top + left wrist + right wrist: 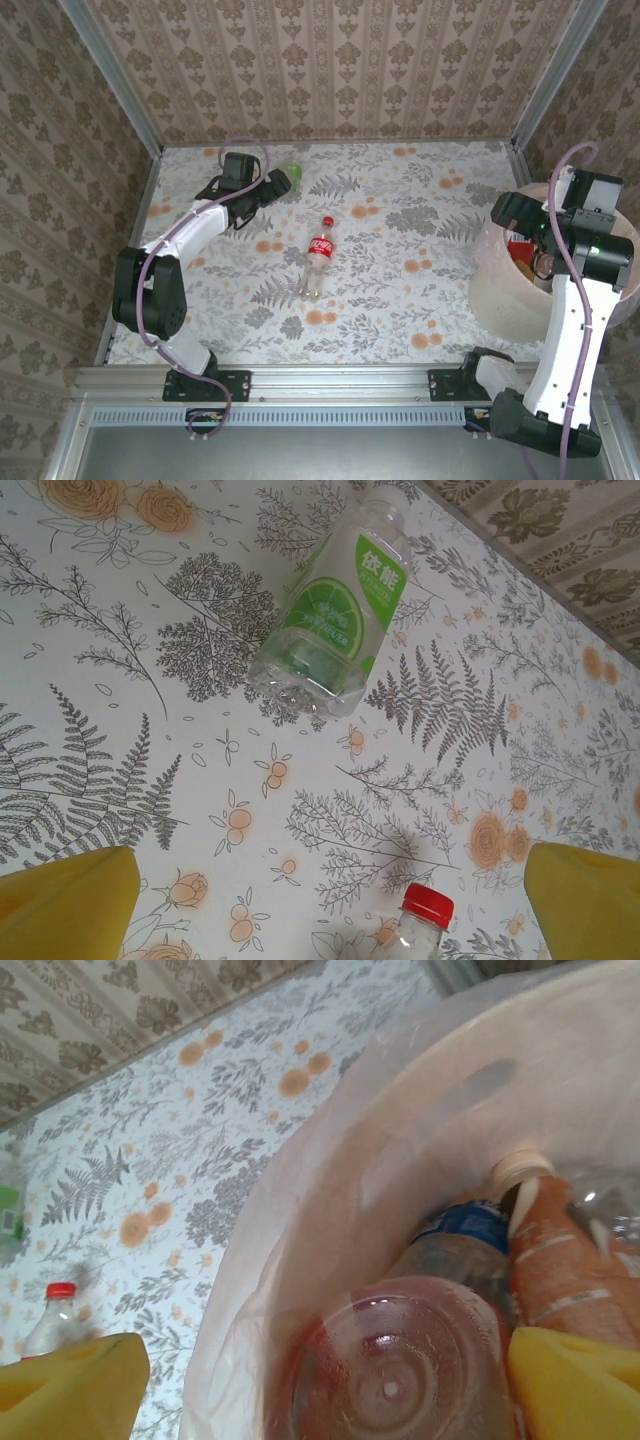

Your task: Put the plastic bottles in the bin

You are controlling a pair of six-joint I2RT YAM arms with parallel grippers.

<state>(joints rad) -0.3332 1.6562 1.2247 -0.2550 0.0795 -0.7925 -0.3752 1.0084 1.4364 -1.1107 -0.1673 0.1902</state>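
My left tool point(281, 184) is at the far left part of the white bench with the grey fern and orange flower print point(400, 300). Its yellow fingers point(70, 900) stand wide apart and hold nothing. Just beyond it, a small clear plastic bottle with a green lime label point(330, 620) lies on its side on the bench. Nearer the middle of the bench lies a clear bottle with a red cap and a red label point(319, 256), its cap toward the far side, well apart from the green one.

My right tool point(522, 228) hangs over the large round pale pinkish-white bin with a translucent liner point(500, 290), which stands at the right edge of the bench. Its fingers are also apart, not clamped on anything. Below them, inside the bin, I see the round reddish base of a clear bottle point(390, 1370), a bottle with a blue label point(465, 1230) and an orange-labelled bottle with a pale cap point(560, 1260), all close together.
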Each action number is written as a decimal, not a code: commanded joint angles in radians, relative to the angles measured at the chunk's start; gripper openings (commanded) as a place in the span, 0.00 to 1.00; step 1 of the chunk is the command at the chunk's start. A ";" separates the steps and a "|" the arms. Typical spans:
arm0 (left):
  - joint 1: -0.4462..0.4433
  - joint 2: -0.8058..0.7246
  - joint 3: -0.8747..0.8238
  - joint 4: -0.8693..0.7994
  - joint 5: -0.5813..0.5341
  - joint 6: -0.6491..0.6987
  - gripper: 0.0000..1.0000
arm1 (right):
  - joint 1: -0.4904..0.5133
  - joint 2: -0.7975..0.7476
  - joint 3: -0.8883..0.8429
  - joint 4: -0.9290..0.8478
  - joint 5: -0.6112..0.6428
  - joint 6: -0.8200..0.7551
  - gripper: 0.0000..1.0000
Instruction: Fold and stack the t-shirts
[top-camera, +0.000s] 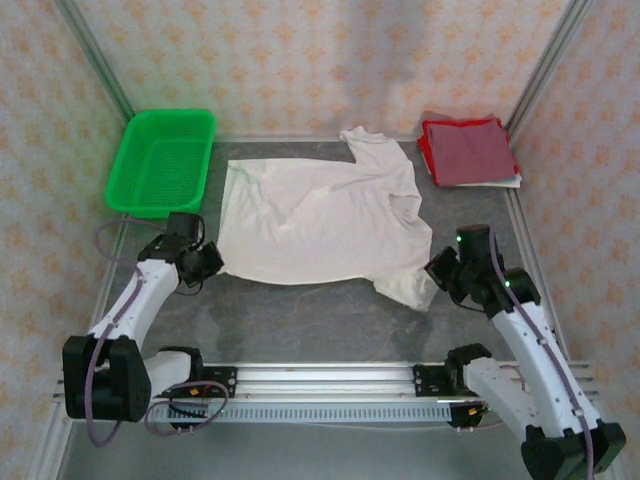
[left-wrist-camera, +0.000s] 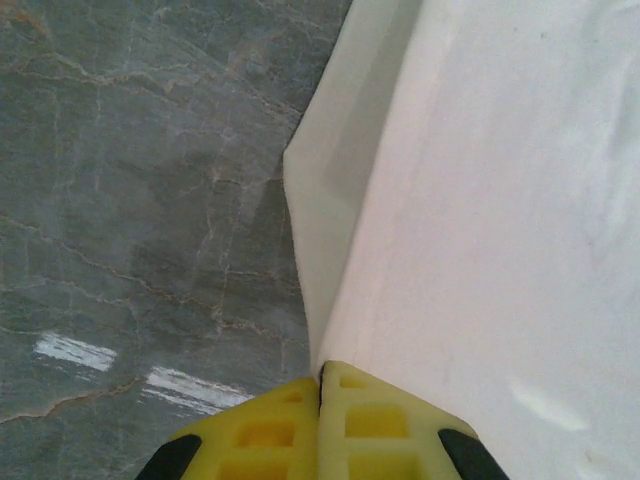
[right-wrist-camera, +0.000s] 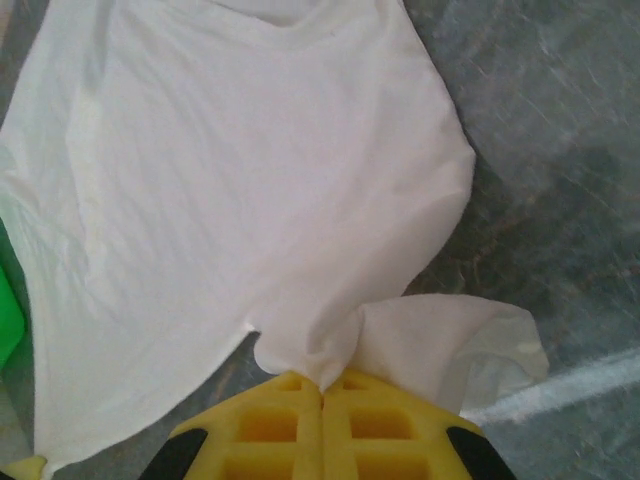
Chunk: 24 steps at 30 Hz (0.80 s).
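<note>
A white t-shirt (top-camera: 320, 215) lies spread flat across the middle of the grey table, plain side up. My left gripper (top-camera: 212, 262) is shut on its near-left hem corner; in the left wrist view the yellow fingers (left-wrist-camera: 380, 420) meet with the shirt's edge (left-wrist-camera: 330, 250) pinched between them. My right gripper (top-camera: 437, 268) is shut on the bunched near-right sleeve; the right wrist view has cloth (right-wrist-camera: 300, 200) gathered into the closed fingertips (right-wrist-camera: 270, 420). A dark red t-shirt (top-camera: 468, 150), folded square, rests at the back right corner on a pale layer.
A green mesh basket (top-camera: 162, 160) stands at the back left, close to the white shirt's far-left corner. Bare grey table (top-camera: 300, 320) runs between the shirt and the metal rail (top-camera: 330, 378) at the near edge. Patterned walls and slanted frame posts close in the back and sides.
</note>
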 joint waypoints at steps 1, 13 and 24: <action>0.024 0.046 0.074 0.003 -0.034 0.020 0.00 | -0.024 0.071 0.059 0.109 0.022 -0.048 0.00; 0.034 0.290 0.262 0.044 -0.026 0.084 0.00 | -0.059 0.326 0.192 0.212 0.053 -0.138 0.00; 0.033 0.385 0.344 -0.013 -0.044 0.126 0.00 | -0.130 0.419 0.226 0.244 0.071 -0.185 0.00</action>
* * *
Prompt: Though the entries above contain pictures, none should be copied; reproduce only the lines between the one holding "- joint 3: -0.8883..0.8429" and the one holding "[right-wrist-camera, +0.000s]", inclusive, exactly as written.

Solution to this exercise:
  - joint 3: -0.8883..0.8429
  - joint 4: -0.9290..0.8478
  - joint 5: -0.6112..0.6428
  - joint 6: -0.8200..0.7551
  - gripper: 0.0000..1.0000
Instruction: Fold and stack the t-shirts
[top-camera, +0.000s] 
[left-wrist-camera, +0.000s] 
[right-wrist-camera, +0.000s] 

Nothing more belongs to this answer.